In Defendants' brief in support of its motion to dismiss, Belron states that "Liberty did not adjust Keintz's benefits base." (Rec. Doc. No. 6 at 4). However, Belron does not explain which party, Belron or Liberty, made the decision that Keintz's benefits base would not increase. Although according to the terms of the plan, Liberty has the sole discretion to construe the terms of the plan and determine benefit eligibility, we simply do not know if Liberty was the party that determined Keintz was not eligible for an increase in benefits, or if Belron determined that Keintz was not eligible for an increase in his benefits base, thus, not submitting an increased benefits base to Liberty, thereby giving Liberty the opportunity to determine Keintz's eligibility for an increase in benefits due to an increased benefits base.

In the case at hand, only Belron stands in a position to know whether it or Liberty was responsible for determining that Keintz would not receive increased benefits based on an increased benefits base. Because Belron did not provide affidavits or other documentary evidence that Liberty made this determination, we do not know if Belron has discretionary decision making authority and can not say with certainty that Belron does not stand in a fiduciary position with regard to this plan.
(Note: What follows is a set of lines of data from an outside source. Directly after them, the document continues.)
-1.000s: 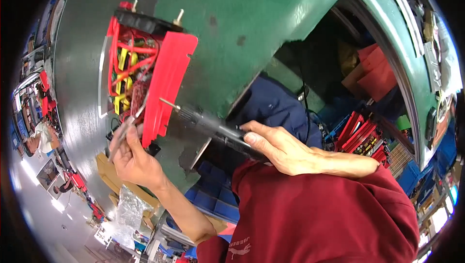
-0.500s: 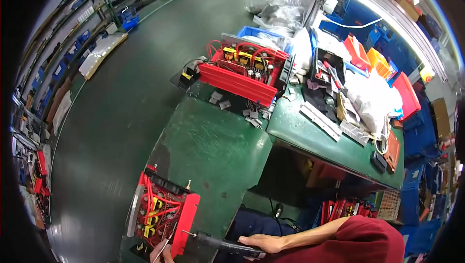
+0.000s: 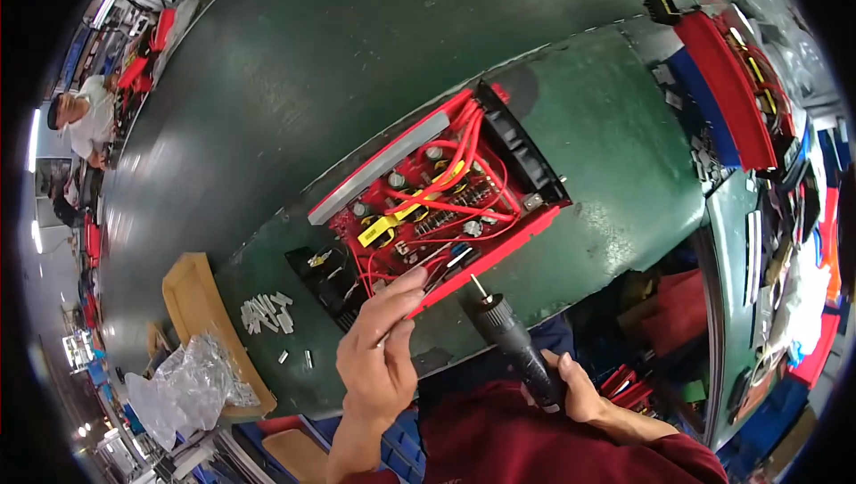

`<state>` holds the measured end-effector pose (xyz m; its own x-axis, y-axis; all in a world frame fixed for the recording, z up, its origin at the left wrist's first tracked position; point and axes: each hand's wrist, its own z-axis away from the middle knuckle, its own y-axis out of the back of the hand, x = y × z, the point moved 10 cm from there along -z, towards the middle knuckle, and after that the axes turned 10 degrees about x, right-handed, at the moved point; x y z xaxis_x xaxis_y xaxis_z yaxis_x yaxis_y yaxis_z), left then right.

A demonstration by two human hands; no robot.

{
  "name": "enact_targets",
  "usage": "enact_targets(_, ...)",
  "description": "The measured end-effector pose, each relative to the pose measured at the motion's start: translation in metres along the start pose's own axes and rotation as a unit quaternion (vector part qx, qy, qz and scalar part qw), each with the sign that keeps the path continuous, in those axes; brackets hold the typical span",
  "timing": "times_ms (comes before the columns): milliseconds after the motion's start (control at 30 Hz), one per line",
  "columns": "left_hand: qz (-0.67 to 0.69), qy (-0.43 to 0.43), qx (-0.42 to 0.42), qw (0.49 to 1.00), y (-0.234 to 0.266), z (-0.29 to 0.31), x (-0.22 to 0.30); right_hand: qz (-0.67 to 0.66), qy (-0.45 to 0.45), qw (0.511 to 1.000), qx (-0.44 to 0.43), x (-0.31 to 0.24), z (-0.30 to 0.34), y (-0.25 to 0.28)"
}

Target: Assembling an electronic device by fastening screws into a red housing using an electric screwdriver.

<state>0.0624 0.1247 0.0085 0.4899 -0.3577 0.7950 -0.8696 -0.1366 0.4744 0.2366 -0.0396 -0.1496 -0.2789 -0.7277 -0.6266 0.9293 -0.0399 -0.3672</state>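
Note:
A red-cased electronic device (image 3: pixel 428 208) lies open on the green bench, its circuit board, red wires and yellow-taped parts exposed. At its near edge my left hand (image 3: pixel 382 355) has its fingers drawn together beside the red side panel (image 3: pixel 490 258). A thin glint shows between those fingers, too small to name. My right hand (image 3: pixel 575 390) is wrapped round a black electric screwdriver (image 3: pixel 513 346). The screwdriver's bit points up at the panel's near side, a little apart from it.
Small pale metal pieces (image 3: pixel 266 313) lie left of the device. Beyond them stands a cardboard tray (image 3: pixel 209 306) with clear plastic bags (image 3: pixel 187 386). A second red device (image 3: pixel 727 83) sits at the far right. Another person (image 3: pixel 89 118) is at the far left.
The view has swung left and the device now sits mid-picture. My left hand has come into fuller view at its near edge; the right still holds the screwdriver, now pointing upward.

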Motion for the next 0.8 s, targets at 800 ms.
enact_targets(800, -0.375, -0.156, -0.222, 0.886, -0.063, -0.004, 0.008, 0.069, 0.026, 0.997, 0.023, -0.003, 0.005, 0.01)
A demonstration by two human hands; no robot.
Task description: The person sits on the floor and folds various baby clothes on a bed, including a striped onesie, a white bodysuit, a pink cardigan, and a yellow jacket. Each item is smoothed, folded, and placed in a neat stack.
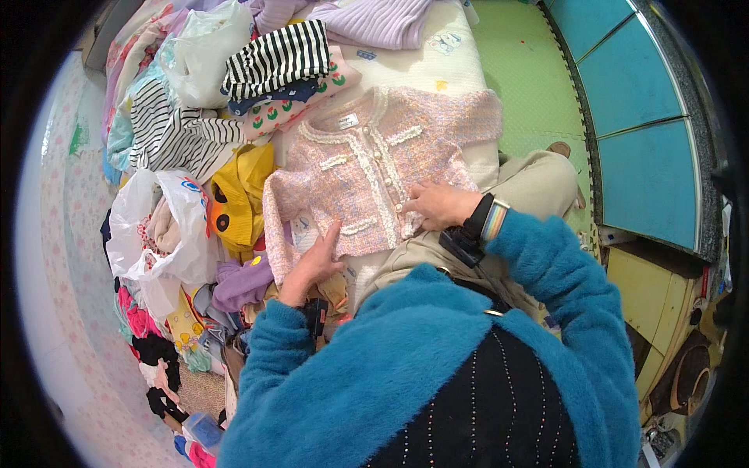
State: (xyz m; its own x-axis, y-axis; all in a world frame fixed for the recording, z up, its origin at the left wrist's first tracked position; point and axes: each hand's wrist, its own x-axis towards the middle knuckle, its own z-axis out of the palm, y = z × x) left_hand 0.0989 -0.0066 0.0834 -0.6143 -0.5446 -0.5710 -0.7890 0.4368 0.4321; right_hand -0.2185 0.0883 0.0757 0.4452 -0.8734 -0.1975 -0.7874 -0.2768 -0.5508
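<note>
A pink tweed-knit child's cardigan [431, 125] lies spread out face up, its neckline away from me, with white trim, small pockets and pearl-like buttons down the front. My left hand [314, 264] rests at its lower left corner, between hem and sleeve, fingers apart. Bent over the front edge near the lower buttons, the fingers of my right hand [441, 204] grip the fabric there. Beneath the cardigan is a cream quilted pad [456, 58] with small printed figures.
Folded clothes, including a black-and-white striped garment [277, 61], are stacked beyond the cardigan. At left are a yellow garment [248, 195], a white plastic bag [175, 269] holding clothes, and a loose clothing heap. Blue cabinets [644, 140] line the right side, beside green floor matting [538, 86].
</note>
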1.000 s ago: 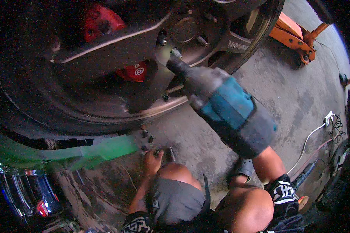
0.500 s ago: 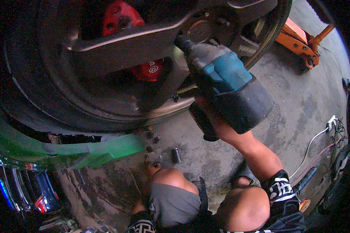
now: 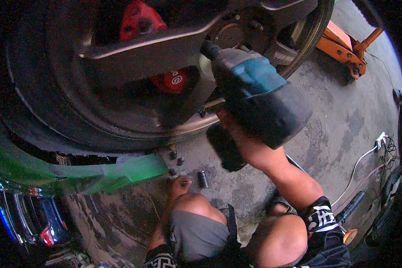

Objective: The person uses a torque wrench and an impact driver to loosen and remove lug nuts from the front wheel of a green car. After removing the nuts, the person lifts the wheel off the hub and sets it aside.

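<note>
My right hand (image 3: 257,149) is wrapped round the grip of a blue and black cordless impact wrench (image 3: 259,78). The dark socket (image 3: 209,50) on its nose is close to the hub of a large dark wheel (image 3: 134,67); whether it touches a stud or nut I cannot tell. Down by my left knee, my left hand (image 3: 179,185) is closed with curled fingers just above the floor. Whatever it grips is too small to make out. Several dark lug nuts (image 3: 180,161) lie beyond it, and a loose dark cylindrical socket (image 3: 203,178) stands just to its right.
Red brake calipers (image 3: 143,22) show between the spokes. A green body panel (image 3: 120,174) juts in below the tyre at left. An orange floor jack (image 3: 344,49) stands at upper right. A white power strip (image 3: 380,140) and cables lie on the concrete floor (image 3: 335,120) at right.
My left hand has come forward from beside the knee, toward the nuts. The impact wrench has shifted slightly left, its base tilting with my right hand. A nut seen by my left fingers no longer shows.
</note>
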A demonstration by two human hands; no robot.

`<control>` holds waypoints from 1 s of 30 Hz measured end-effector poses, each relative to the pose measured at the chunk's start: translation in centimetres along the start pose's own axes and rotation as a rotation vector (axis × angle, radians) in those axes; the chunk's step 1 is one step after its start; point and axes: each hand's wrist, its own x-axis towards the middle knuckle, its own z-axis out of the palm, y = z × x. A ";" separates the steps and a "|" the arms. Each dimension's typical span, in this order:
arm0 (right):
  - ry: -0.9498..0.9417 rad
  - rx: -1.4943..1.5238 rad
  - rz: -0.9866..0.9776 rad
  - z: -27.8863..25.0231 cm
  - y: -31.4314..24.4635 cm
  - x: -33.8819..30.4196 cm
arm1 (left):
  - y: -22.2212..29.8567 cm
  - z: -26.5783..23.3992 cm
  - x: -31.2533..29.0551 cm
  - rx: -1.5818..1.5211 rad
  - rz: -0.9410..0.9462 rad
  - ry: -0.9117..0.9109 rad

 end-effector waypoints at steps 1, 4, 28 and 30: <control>0.039 -0.085 -0.106 0.0 0.4 0.1 | 2.8 -1.8 0.0 0.085 0.054 -0.049; 0.062 -0.189 -0.346 0.0 1.4 0.3 | 11.7 -8.1 -0.5 0.026 0.191 -0.146; 0.023 -0.099 -0.173 1.0 2.4 -1.9 | 36.1 -16.1 -1.5 -0.601 0.476 0.026; 0.017 -0.093 -0.157 1.2 2.4 -2.0 | 36.6 -16.1 -1.0 -0.575 0.497 0.046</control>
Because we can not determine that Belron is not a fiduciary, we will deny defendants' Motion to Dismiss which we converted to a motion for summary judgment in so far as the motion was based on defendants' contention that they are the improper defendants.

Defendants next argue that plaintiffs are seeking legal, not equitable damages. We disagree. There are equitable remedies potentially available to plaintiffs if they meet their burden of proof. While these remedies may differ from the ones available had plaintiffs sued Liberty, there is precedent in the Third Circuit that leads us to the conclusion that there are forms of equitable relief available to plaintiffs should this case be resolved in plaintiffs' favor. As a result, we will deny defendants' Motion to Dismiss which was converted to a motion for summary judgment by the court.

VI. Conclusion

For all of the foregoing reasons, defendant's Motion to Dismiss will be denied.

James F. McClure, Jr. United States District Judge

ORDER

In accordance with the accompanying Memorandum,

IT IS HEREBY ORDERED THAT:

Defendants' Motion to Dismiss, which by order of this court was converted into a Motion for Summary Judgment, is DENIED. (Rec. Doc. No. 5).